WGCIT Sponsor Yamaha Identifies Ag as Major Growth Market

For decades, Yamaha Motor Company has been involved in innovative research, searching for technology to improve their core products as well as to find solutions for vexing problems. That effort led to the development of the Yamaha Motor Ventures and Laboratory Silicon Valley, which is a wholly owned subsidiary of the parent company and an entity devoted to providing entrepreneurs with a strong partner to help scale their businesses

The venture group has identified agriculture as a major growth market, which makes its sponsorship of the Western Growers Center for Innovation & Technology a natural fit. Nolan Paul, partner and AgTech leader for the group, noted that Yamaha has been involved in technology and agriculture for almost three decades. The firm started in 1991 as it worked with helicopters in the rice paddies of Japan to offer production help to farmers.

Paul, who worked on emerging technologies in Driscoll’s research and development department for five years before joining Yamaha, said specialty crop work is one of the primary focuses in the ag space for the company. He said the company believes there is lots of room for advancement automating specialty crop production in both harvest and post-harvest arenas.

He listed three startup companies that Yamaha is currently involved with that offer promise in automating sectors of the specialty crop industry. Robotics Plus is doing lots of work with unmanned ground vehicles (UGVs) in such areas as moving goods, spraying crop protection tools, harvesting crops and data collection. Soft Robotics is a firm working on developing a pneumatic gripper that is showing promise automating packing house operation. Still another of its partners is Abundant Robotics, also working on automating packing operations.

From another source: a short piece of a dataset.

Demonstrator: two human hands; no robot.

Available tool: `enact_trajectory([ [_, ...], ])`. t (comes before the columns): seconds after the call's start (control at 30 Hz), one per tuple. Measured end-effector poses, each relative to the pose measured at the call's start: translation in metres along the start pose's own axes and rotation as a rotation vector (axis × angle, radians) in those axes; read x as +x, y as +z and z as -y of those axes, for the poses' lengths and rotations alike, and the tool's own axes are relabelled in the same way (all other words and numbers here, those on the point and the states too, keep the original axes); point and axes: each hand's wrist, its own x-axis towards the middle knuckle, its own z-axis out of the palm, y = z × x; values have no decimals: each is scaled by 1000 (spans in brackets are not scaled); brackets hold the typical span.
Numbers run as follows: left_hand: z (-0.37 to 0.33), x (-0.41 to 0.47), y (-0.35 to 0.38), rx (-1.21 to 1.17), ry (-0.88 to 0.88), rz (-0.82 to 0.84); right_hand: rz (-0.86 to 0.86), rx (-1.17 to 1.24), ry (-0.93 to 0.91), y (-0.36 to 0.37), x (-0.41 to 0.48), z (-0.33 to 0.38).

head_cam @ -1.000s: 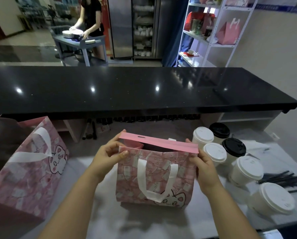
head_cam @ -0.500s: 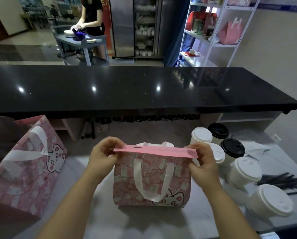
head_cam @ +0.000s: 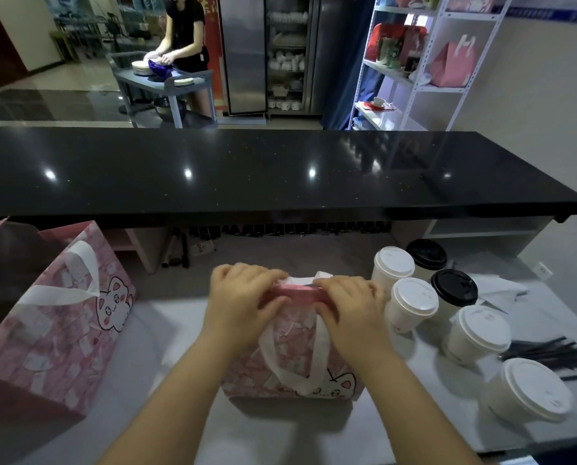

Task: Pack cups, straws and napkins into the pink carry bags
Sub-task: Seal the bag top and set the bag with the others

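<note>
A pink carry bag (head_cam: 290, 370) with a cat print and white handles stands on the white worktop in front of me. My left hand (head_cam: 243, 297) and my right hand (head_cam: 347, 303) both pinch its pink top flap (head_cam: 297, 292), pressed shut near the middle. What is inside the bag is hidden. Several lidded paper cups (head_cam: 411, 303) stand just right of it, some with white lids and two with black lids (head_cam: 453, 286). Black straws (head_cam: 548, 354) lie at the far right. White napkins (head_cam: 501, 286) lie behind the cups.
A second pink cat-print bag (head_cam: 55, 327) stands at the left edge. A black counter (head_cam: 280, 176) runs across behind the worktop. Beyond it a person works at a grey cart (head_cam: 166, 78), and a white shelf rack (head_cam: 424, 55) holds another pink bag.
The bag's top was open a second ago. My hands folded the flap down and slid from its two ends toward the middle, closing the mouth.
</note>
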Motion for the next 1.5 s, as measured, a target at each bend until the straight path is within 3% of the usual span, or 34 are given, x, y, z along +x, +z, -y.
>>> enact_trajectory([
  [0.1,-21,6,11,40,36,80,16,-46,27,6,3,11],
  [0.43,-26,1,17,46,4,40,52,-63,-36,5,10,5],
  [0.6,5,-10,1,30,-179,55,122,-19,88,-7,7,-17],
  [0.8,10,-8,-1,41,-185,71,81,18,11,-7,13,-17],
  [0.93,37,-14,-12,-22,-256,94,61,84,118,-13,8,-39],
  [1.1,48,-11,-11,-59,-298,24,29,133,86,-12,16,-42],
  [1.27,62,-15,-8,-173,-402,6,150,310,358,-9,26,-61],
  [1.43,72,-15,-2,-200,-527,-44,93,381,368,1,26,-69],
  [1.5,66,-21,2,-379,-621,-120,38,519,429,8,19,-68],
])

Paul said these efforts are not just pie-in-the-sky pursuits. He said they show promise and he expects the specialty crop industry to undergo profound changes now that the need is there to find solutions to industry problems. He said it is a matter of fact that the industry did not need to adopt new technology in past years so it didn’t. It is need that drives change. California and Arizona, he said, have great climate, great soil and labor was cheap, so growers, shippers and packers didn’t have to innovate.

But times they are a changin’.

Paul believes changes in cultural practices will also be part of the solution as it is much easier to develop new technology when there are changes in production techniques as well. For example, in the strawberry industry growers are experimenting with growing the berries up off the ground on tables, if you will, which allows for easier harvesting. Apple growers are training their tree branches to grow on trellises which allow for easier picking by robotic arms and grippers.

Of course, he noted that the “value proposition (of new technologies) has to be very, very clear” if it calls for dramatic changes in cultural practices. Paul does not believe that agriculture will be slower to change than any other industry once the technology and value has been proven.

He said labor is the industry’s number one problem and he suspects labor-saving solutions will be the main driver of change. “In specialty crops, I do believe there will be a big shift in how crops are grown” to facilitate the new technology. And he believes there will be much change in the next five to 10 years.

Paul said the partnership with WGCIT has been a good one for Yamaha as it has given the venture group access to industry members and a lot of great information.